– Хану тот осень я говорил, добрый меч мастер делает, – говорил он. – Нож казал. Добрый нож, острый, красивый. Хан сказал: бери лучший железо, пусть мастер даст меч. Вся телега железа твой, мастер. Дай ханский меч за неё.
Сын мастера-оружейника едва удержался от улыбки: уж он-то в свои тринадцать разбирался в слитках ненамного хуже отца. Железо так себе, если честно. Но его целая телега. А отец вон уже торгуется. Ляншань уже знал, что произойдёт дальше. Купец, немного посопротивлявшись, добавит либо деньгами, либо отдаст и телегу с лошадкой в придачу к слиткам. У них уже есть и телега, и хорошая молодая лошадь, но в торговом городе на такой товар всегда найдётся покупатель. Зато отец пошлёт его домой за одним из узорчатых мечей, слава о которых дошла уже и до кипчакской степи. Недавно вон тамошний гун прислал купца и дал за меч-дао из узорчатой стали – вместе с ножнами – равный вес серебра персидскими монетами. Дорого заплатил. В Чанъани меч работы отца стоит на треть меньше. Ну, так то в столице империи, а то далёкая степь, где подобные вещи ещё в диковинку.
Так оно и случилось. Сговорились о цене, отец послал сына за мечом. А когда парнишка вернулся, бережно неся завёрнутый в отрез шёлка цзянь, купец не менее бережно взял оружие в руки и снова зацокал языком.
– Ай, добрый меч! – приговаривал он, разглядывая то великолепный клинок, то отделанные бронзой ножны, то резную рукоять. – Ханский меч. Слава о нём пойдёт – будущий год снова приеду. Только скажи, мастер, чем брать будешь? Железо есть, мех есть, кони есть, войлок есть, девушки есть. Сын у тебя растёт, скоро женить надо. Возьми ему красавицу, хороший жена будет. За такой меч ничего не жалко.

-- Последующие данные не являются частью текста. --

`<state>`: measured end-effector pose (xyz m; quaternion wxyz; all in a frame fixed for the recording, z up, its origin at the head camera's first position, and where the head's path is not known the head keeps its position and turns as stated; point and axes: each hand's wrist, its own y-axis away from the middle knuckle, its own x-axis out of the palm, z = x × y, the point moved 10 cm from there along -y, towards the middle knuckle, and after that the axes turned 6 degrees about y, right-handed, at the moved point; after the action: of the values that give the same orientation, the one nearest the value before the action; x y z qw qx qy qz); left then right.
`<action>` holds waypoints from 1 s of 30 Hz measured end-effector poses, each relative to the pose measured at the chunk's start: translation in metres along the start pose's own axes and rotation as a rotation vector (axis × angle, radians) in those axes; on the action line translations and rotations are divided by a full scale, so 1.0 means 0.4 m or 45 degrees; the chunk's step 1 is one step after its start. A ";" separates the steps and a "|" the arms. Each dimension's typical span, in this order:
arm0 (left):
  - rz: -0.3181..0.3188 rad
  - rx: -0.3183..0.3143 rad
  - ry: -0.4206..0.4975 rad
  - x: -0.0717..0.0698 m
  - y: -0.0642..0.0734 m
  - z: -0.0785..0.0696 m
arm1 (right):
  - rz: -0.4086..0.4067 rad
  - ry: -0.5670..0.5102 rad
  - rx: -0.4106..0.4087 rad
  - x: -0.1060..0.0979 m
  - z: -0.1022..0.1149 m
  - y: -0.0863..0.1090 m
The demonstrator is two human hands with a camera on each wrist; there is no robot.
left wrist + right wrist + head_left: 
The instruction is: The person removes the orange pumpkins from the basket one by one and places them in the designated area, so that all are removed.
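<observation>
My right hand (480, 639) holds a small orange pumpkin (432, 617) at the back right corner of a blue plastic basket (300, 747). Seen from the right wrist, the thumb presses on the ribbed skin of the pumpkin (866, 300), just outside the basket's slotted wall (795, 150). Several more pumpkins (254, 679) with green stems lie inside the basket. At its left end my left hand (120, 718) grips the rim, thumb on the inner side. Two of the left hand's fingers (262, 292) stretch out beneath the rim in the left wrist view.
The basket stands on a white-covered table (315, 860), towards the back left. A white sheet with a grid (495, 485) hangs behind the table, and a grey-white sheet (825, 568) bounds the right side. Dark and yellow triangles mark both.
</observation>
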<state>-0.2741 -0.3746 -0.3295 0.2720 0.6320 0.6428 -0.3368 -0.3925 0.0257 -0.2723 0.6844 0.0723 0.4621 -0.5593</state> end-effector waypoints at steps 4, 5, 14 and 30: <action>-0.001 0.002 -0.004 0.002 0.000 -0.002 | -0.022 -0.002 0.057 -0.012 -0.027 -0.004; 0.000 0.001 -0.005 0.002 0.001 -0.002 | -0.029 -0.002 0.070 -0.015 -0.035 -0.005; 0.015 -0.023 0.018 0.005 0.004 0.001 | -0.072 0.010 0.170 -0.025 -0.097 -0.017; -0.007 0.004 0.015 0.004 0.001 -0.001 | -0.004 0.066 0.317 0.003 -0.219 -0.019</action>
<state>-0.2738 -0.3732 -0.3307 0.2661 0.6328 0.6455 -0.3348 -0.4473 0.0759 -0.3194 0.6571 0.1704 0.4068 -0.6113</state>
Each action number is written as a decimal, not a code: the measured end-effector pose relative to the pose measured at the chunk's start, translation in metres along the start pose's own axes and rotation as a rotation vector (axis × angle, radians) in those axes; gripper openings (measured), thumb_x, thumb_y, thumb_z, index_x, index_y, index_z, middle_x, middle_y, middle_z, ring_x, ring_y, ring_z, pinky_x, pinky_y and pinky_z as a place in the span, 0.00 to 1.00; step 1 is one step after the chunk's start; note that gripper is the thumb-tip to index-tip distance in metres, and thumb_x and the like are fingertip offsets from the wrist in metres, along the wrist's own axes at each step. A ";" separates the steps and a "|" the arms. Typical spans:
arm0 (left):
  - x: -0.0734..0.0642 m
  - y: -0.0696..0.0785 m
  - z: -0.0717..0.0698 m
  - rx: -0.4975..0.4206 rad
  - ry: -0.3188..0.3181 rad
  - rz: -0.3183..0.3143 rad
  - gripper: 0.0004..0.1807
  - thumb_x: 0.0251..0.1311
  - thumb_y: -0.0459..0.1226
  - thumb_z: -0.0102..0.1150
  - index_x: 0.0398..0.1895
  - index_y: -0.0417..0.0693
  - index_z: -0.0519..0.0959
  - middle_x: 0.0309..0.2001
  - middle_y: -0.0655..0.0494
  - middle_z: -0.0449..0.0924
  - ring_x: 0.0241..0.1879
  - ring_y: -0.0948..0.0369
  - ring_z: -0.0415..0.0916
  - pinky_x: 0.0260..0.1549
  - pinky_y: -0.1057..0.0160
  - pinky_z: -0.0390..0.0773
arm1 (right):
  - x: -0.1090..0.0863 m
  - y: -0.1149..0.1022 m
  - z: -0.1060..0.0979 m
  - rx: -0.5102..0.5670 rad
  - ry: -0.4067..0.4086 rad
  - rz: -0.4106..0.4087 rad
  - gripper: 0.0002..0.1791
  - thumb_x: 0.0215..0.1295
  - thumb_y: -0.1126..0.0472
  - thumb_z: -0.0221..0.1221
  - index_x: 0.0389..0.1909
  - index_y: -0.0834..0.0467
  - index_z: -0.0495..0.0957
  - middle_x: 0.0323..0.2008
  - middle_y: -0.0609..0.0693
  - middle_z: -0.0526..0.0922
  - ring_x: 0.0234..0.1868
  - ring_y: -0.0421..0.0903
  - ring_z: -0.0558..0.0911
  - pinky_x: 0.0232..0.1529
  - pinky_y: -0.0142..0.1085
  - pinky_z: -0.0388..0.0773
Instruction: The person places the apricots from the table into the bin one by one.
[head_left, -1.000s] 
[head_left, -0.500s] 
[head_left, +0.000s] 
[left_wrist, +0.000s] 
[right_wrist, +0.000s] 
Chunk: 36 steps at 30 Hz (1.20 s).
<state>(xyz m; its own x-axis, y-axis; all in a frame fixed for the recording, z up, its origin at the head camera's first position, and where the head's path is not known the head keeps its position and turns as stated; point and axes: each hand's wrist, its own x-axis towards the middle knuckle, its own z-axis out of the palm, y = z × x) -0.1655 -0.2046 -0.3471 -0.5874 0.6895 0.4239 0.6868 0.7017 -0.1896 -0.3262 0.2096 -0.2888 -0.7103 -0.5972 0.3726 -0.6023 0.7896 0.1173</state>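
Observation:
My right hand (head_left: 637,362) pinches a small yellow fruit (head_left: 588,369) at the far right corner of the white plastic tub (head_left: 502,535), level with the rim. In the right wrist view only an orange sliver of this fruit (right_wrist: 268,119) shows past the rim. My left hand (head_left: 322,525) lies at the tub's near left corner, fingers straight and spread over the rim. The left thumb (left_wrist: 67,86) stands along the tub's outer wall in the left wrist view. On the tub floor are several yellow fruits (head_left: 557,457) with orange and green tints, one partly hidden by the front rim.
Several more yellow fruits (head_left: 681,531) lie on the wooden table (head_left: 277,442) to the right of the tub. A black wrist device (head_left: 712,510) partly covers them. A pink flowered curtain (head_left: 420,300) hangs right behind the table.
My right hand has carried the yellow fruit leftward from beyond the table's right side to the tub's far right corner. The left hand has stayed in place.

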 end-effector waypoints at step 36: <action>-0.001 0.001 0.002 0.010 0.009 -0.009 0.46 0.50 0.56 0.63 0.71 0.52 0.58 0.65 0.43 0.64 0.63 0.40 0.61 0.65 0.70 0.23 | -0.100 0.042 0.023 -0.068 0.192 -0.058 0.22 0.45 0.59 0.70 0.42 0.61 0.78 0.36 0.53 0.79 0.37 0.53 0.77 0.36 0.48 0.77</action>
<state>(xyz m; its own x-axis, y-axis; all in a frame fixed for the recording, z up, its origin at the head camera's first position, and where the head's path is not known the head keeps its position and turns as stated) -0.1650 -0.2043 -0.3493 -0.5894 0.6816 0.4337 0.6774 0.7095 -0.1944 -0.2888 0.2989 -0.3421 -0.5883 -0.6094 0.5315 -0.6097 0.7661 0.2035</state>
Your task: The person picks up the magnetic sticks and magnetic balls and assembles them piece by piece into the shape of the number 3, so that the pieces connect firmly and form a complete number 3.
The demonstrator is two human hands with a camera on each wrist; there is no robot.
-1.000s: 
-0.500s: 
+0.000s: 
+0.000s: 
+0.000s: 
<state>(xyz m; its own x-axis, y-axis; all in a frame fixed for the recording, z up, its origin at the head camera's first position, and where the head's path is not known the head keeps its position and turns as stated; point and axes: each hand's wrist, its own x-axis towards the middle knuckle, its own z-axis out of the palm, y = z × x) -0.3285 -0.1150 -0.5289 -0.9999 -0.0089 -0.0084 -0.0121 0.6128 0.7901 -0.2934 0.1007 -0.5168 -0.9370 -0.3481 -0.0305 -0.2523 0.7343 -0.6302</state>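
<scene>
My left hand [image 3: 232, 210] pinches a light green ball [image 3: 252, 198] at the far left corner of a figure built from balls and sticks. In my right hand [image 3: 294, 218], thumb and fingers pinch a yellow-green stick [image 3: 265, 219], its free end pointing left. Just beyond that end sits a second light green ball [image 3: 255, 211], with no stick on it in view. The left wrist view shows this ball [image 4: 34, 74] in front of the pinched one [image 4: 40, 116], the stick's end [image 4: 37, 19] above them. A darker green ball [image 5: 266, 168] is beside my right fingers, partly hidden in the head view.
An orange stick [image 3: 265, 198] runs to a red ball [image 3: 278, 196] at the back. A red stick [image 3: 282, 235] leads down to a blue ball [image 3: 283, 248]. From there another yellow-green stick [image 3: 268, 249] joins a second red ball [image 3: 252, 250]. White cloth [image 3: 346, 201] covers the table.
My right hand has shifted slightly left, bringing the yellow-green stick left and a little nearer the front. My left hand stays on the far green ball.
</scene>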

Ляншань выглядел старше своих тринадцати лет, и уже не смущался, когда ловил на себе заинтересованные взгляды соседских девчонок, поглядывавших из-за заборов. Их мамаши уже не намекали, а прямо говорили, что не будут против, если мастер Ли однажды пришлёт сваху. Да и у него самого определённый интерес проснулся, чего уж там. Но чтобы купить себе жену, будто башмаки или чашку… Для ханьских семей в том не было ничего предосудительного. Некоторые оборотистые папаши иной раз делали неплохой бизнес на дочках. Ляншань даже не удивился, что применил для этого словечко, перенятое у матери. Для него оно имело то же значение, что и торговля, только без души.
Когда за деньги продают что угодно и кого угодно. Так вот: покупать жену он не станет точно, и отца уговорит этого не делать. Просто когда перед глазами уже много лет пример совсем иных отношений между мужчиной и женщиной, невольно начнёшь мечтать о таком же.